Variable | Similarity category/dataset | |||||
---|---|---|---|---|---|---|
10−5 > P > 10−20 | 10−40 > P > 10−80 | 10−120 > P > 10−180 | ||||
Draft | Finish | Draft | Finish | Draft | Finish | |
No. of genes in dataset | 174 | 174 | 151 | 151 | 93 | 93 |
% of fragmented genes | 42 | 0 | 43 | 0 | 55 | 0 |
No. of predicted genes* | 186 | 172 | 205 | 159 | 152 | 104 |
Genes completely covered (%) | 38 | 58 | 48 | 71 | 57 | 73 |
Genes partially covered (%) | 49 | 32 | 51 | 28 | 42 | 27 |
Genes missed (%) | 13 | 10 | 1 | 1 | 1 | 0 |
No. of “extra” predicted genes* | 18 | 14 | 19 | 10 | 8 | 11 |
Sequences were grouped according to the level of similarity between the encoded protein and the available database proteins used in the predictions as described in the legend to Fig. 3. All known genes in the FinishGene set are complete (all coding exons present in a single sequence).
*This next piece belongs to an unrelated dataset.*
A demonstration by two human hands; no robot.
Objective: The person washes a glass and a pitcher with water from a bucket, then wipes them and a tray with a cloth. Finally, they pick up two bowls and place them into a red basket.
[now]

Some genes in the DraftGene set represented by multiple “partial genes” in different draft contigs; these are listed as fragmented genes. Known genes were classified as completely covered if all exons were covered by GenomeScan predicted exons; partially covered, if some exons (but not all) were covered by GenomeScan predicted exons; and missed, if no exon was covered by a GenomeScan-predicted exon. GenomeScan predicted genes which did not overlap any known gene are listed as “extra” predicted genes.
Includes predicted partial genes as well as complete genes.